- **Dataset content**
++++
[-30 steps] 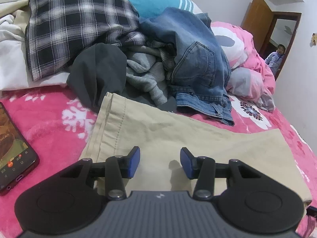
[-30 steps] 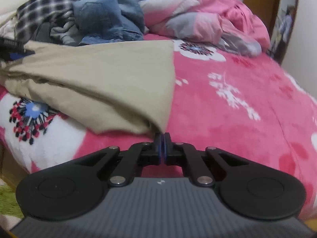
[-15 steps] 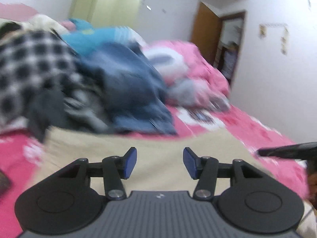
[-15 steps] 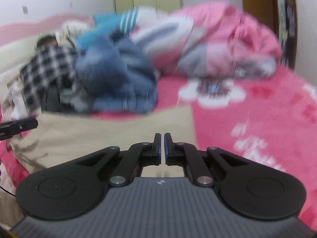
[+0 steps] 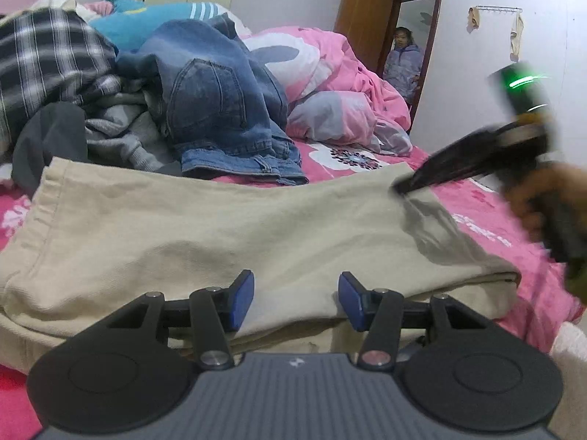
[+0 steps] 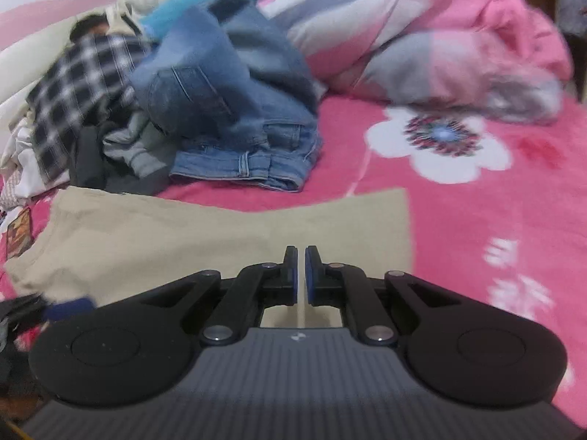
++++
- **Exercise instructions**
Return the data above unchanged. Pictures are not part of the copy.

- **Output for this exercise**
[-30 steps] 
[-30 steps] 
[-15 steps] 
[-15 steps] 
[+0 steps] 
[+0 steps] 

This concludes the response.